To import the spreadsheet, include this at the top of your program: (replace the ssid with that of your own copy.)
Note: The highlighted portion is what your ssid looks like:
STOP! Run your code! If you get an error like No Spreadsheet with id ... found
, make sure you have updated the sharing permissions to "Anyone with the link can view". Try to display the table to make sure it was imported correctly!
Now that we have the data collected, we need to make sure that the data is clean and processed before analysis.
Task 3: Talk about why it will be difficult to draw insights from the columns about concentration name and hours of extracurricular obligations. Be able to explain your reasoning to a TA. Create a new table (within Google Sheets) that doesn't include these columns, and use this new table for the rest of the lab.
Hint: For sheets with multiple tables, you can change which one is being referenced by changing the string in the line source: data-sheet.sheet-by-name("Form Responses 1", true)
from "Form Responses 1"
to whatever your new table is called.
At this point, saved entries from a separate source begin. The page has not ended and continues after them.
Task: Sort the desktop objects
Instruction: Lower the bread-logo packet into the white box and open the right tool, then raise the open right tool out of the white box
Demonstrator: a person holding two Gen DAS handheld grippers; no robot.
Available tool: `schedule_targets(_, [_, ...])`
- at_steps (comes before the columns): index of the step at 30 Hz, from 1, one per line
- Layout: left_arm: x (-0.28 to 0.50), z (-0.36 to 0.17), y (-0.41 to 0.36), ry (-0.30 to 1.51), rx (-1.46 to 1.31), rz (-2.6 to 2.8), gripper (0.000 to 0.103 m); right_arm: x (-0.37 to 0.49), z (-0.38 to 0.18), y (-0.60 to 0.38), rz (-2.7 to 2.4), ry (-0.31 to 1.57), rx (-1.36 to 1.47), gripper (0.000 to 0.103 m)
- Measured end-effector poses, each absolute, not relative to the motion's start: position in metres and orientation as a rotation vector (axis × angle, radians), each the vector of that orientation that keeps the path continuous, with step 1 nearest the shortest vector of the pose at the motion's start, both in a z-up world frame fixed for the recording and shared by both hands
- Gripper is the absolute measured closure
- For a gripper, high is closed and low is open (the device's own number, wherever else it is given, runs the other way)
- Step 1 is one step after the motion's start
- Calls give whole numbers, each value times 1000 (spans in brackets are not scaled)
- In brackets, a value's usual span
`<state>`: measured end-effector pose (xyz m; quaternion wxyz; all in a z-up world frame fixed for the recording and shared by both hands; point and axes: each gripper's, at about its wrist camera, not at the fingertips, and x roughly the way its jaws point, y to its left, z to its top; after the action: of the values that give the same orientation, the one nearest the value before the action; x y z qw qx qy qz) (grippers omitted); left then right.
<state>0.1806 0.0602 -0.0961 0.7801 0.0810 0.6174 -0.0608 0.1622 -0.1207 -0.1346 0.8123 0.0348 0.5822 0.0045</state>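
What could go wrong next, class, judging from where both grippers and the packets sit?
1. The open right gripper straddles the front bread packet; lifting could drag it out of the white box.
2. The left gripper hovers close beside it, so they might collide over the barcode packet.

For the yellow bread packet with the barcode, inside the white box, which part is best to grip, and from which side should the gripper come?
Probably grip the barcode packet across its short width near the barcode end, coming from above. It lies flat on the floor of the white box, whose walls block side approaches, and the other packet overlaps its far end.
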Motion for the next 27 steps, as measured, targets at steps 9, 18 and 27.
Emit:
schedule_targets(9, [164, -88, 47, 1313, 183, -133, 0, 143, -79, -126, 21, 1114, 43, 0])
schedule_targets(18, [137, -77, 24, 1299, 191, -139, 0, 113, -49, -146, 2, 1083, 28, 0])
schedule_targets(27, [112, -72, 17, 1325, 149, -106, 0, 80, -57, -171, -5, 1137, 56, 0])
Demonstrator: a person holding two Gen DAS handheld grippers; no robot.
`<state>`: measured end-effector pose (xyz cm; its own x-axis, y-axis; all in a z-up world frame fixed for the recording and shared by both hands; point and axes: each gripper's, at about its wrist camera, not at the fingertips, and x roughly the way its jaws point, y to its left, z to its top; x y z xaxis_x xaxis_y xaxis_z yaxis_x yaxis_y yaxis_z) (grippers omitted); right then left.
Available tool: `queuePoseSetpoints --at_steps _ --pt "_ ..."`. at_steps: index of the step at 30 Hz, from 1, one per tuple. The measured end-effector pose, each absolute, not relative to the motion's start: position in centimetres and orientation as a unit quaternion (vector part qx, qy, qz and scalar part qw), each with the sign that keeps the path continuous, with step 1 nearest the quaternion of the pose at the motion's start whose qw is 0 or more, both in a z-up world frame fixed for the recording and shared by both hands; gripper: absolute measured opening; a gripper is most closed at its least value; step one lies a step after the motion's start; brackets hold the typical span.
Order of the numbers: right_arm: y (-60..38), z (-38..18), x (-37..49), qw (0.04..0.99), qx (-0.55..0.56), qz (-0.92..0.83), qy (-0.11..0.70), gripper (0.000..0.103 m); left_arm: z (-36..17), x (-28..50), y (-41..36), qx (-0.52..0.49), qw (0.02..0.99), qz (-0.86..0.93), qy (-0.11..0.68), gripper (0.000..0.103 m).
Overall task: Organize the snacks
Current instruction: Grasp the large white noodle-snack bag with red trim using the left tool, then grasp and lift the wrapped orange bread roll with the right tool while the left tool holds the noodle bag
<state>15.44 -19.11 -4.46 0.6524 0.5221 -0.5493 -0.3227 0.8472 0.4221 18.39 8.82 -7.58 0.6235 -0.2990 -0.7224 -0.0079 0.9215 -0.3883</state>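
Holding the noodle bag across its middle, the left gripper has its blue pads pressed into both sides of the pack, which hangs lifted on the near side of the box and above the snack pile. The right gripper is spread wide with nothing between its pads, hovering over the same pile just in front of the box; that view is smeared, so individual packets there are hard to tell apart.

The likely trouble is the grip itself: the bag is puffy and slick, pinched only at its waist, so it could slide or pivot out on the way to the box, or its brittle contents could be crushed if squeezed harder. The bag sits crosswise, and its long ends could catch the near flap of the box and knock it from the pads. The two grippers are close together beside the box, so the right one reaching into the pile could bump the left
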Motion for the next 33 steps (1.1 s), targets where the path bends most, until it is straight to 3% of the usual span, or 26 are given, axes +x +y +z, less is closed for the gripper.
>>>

Make sure to also change the columns being read in based on the ones that remain!
Task 4: Once you import your table of student data, you will notice that the values in certain columns are in the format some(x)
or none
. In order to turn these values into the data types we all know and love (String
, Number
, etc.) use the sanitize functions upon import. Section 3.6.2 of the Pyret Tables documentation gives a quick overview of each sanitizer.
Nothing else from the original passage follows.